◆ EXERCISE DIRECTIONS ◆
The copy you give must match the listing below exactly and contain no pictures.

◆ DATA FOR REVIEW ◆
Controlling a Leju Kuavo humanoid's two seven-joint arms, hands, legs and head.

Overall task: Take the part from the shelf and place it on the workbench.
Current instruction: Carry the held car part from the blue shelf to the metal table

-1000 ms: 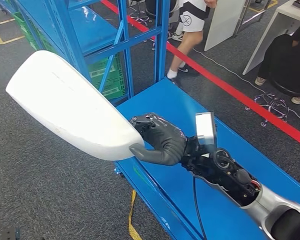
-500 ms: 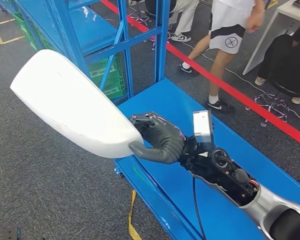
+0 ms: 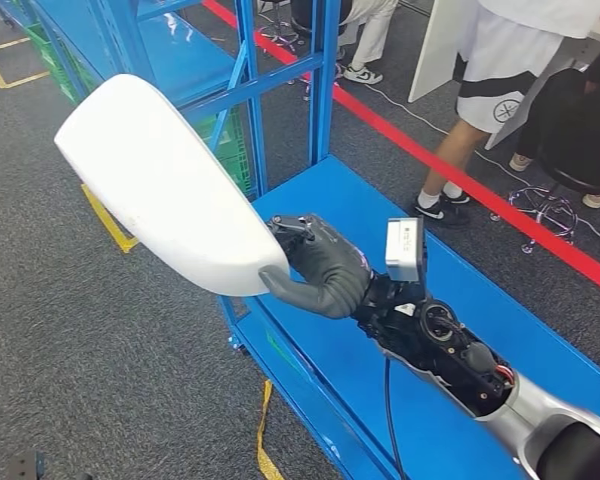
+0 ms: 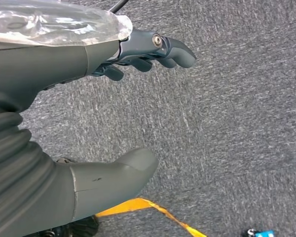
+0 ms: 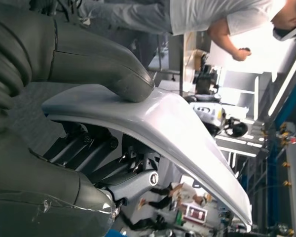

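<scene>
My right hand grips the narrow end of a long, white, curved part, thumb under it and fingers on top. The part sticks out to the left, past the front left corner of the blue workbench, with its wide end over the grey carpet in front of the blue shelf. In the right wrist view the part lies between the thumb and the darker fingers. In the left wrist view my left hand hangs over the carpet with its fingers apart and nothing in it.
Green crates sit low in the shelf. A red floor line runs behind the workbench, where a person walks and another sits. Yellow tape marks the carpet, and a yellow strap hangs by the bench.
My right hand has carried the part to the right and a little higher, toward the workbench. The walking person has moved to the right behind the red line.
</scene>
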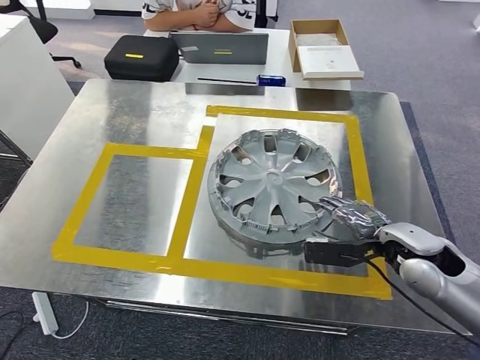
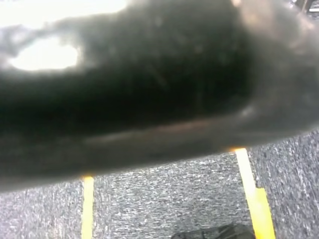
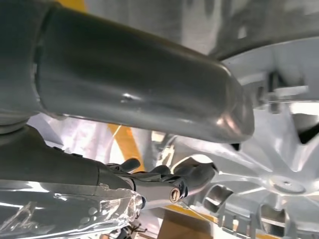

◆ EXERCISE ANSWER ◆
Controlling a Leju Kuavo humanoid's two seven-joint arms, hands, legs and head.

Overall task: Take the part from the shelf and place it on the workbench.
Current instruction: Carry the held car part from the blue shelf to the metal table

-1000 ms: 
-500 ms: 
+0 ms: 
+0 ms: 
+0 ms: 

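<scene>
My right hand grips the narrow end of a long, white, curved part, thumb under it and fingers on top. The part sticks out to the left, past the front left corner of the blue workbench, with its wide end over the grey carpet in front of the blue shelf. In the right wrist view the part lies between the thumb and the darker fingers. In the left wrist view my left hand hangs over the carpet with its fingers apart and nothing in it.
Green crates sit low in the shelf. A red floor line runs behind the workbench, where a person walks and another sits. Yellow tape marks the carpet, and a yellow strap hangs by the bench.
My right hand has carried the part to the right and a little higher, toward the workbench. The walking person has moved to the right behind the red line.
</scene>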

This exercise requires nothing further.